By Shelia Byrd/The Associated Press
The new chief money-minder in the Mississippi Senate is no stranger to on-the-job training.
That part of his background should well serve Senate Appropriations Chairman Doug Davis, R-Hernando, as he helps lead spending negotiations in one of the state’s toughest budget years in recent history.
At first glance, Davis might not seem an obvious choice for the coveted appropriations position. He’s 33 and is about to begin his seventh year at the Legislature. He’s an unassuming lawmaker devoid of swagger.
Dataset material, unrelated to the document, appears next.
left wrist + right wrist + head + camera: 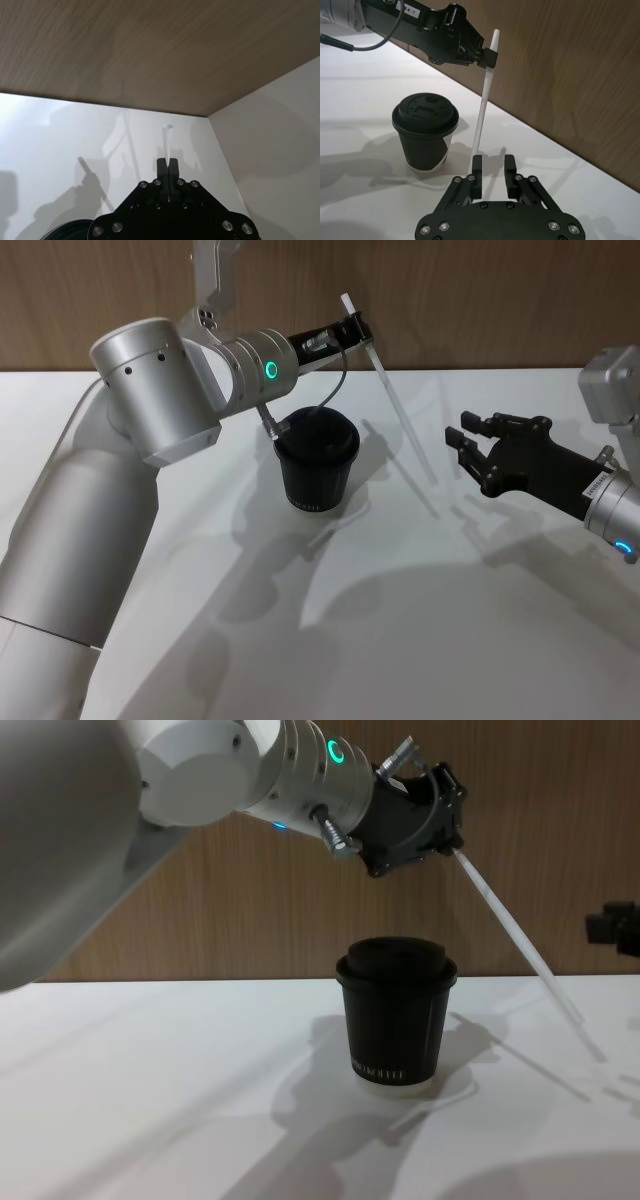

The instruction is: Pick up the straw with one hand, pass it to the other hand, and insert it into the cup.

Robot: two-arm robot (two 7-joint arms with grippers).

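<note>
My left gripper (358, 330), on its silver green-lit wrist, is shut on the white straw (400, 405) close to its top end, up above and behind the cup. The straw slants down to the right, its lower end in the air over the table. In the left wrist view the straw (167, 142) sticks out beyond the closed fingertips. The black lidded cup (318, 462) stands upright on the table below the left wrist. My right gripper (462, 445) hovers open to the right of the straw's lower end, a small gap away. The right wrist view has the straw (482, 107) just beyond the open right gripper (493, 172).
A wood-panelled wall (480, 300) runs along the back edge of the white table (400, 640). The left arm's thick silver links (150, 390) reach across the left of the table. A thin dark cable (335, 390) loops from the left wrist above the cup.
</note>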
Most around the Capitol would characterize him as a soft-spoken, nice guy.
His counterpart is House Appropriations Chairman Johnny Stringer, D-Montrose, a veteran lawmaker who seems well aware of the power he wields in deciding how much money state agencies receive to operate.
Republican Lt. Gov. Phil Bryant promoted Davis after former Chairman Alan Nunnelee, a Republican from Tupelo, was elected to the U.S. House in November.
Davis brings some background in finance to the table. Though he has a degree in history from Mississippi College, he was hired at Batesville-based First Security Bank in 2001. There, Davis said he was taught about lending and other banking practices. Davis said his employer told him: “‘We just want somebody the people up here know.'”
After Bryant was elected lieutenant governor in 2007, he tapped Davis to lead the Senate Universities and Colleges Committee. That’s when Davis got a real brush with political controversy.
Last session, he found himself in the middle of heated debate over Republican Gov. Haley Barbour’s proposal to merge the state’s seven universities into four. Barbour had proposed combining the three historically black universities into one and merging Mississippi University for Women with Mississippi State University.
Davis filed the bills for the proposals, drawing the ire of HBU supporters, as well as MUW alumni, many of whom marched on the Capitol.
That’s likely nothing compared to the noise that will be made as lawmakers write the fiscal year 2012 spending plan in the spring. Everything from teaching jobs to mental health facilities could be on the chopping block, depending on how the state’s money is divvied for the year that begins July 1.
Revenue collections haven’t kept pace with estimates for the past few years, and lawmakers have responded by eliminating some agency positions and cutting back funding from numerous programs. Agencies already operating on bare-bones budgets in the current year have been told not to expect much relief in 2012.
Davis’ demeanor will determine how he’s compared to his predecessors. Nunnelee was a delegator, relying on work of his subcommittees to formulate spending plans and whose fiscal philosophy most mirrored that of Barbour. Former chairman Jack Gordon, a Democrat from Okolona, was considered a “numbers man,” able to pull budget figures out of thin air, and who took it upon himself to handle every spending bill before the Senate.
Davis, who has sat alongside Nunnelee during budget discussions in the past, is under no illusions about his expertise in such fiscally perilous times.
“I really appreciated the way Congressman-elect Alan Nunnelee allowed the subcommittee chairs to work. I intend to continue that system. You have a lot of senior members in those areas,” Davis said. “I’m going to need a lot of help and input in getting appropriations passed.”
Rep. Cecil Brown, D-Jackson, a key House budget negotiator, said he’s looking forward to working with Davis in his new role. Brown also said from what he’s seen, Davis is ready for the job.
“I think he’s going to be able to step right in and take over without so much as a hiccup,” Brown said.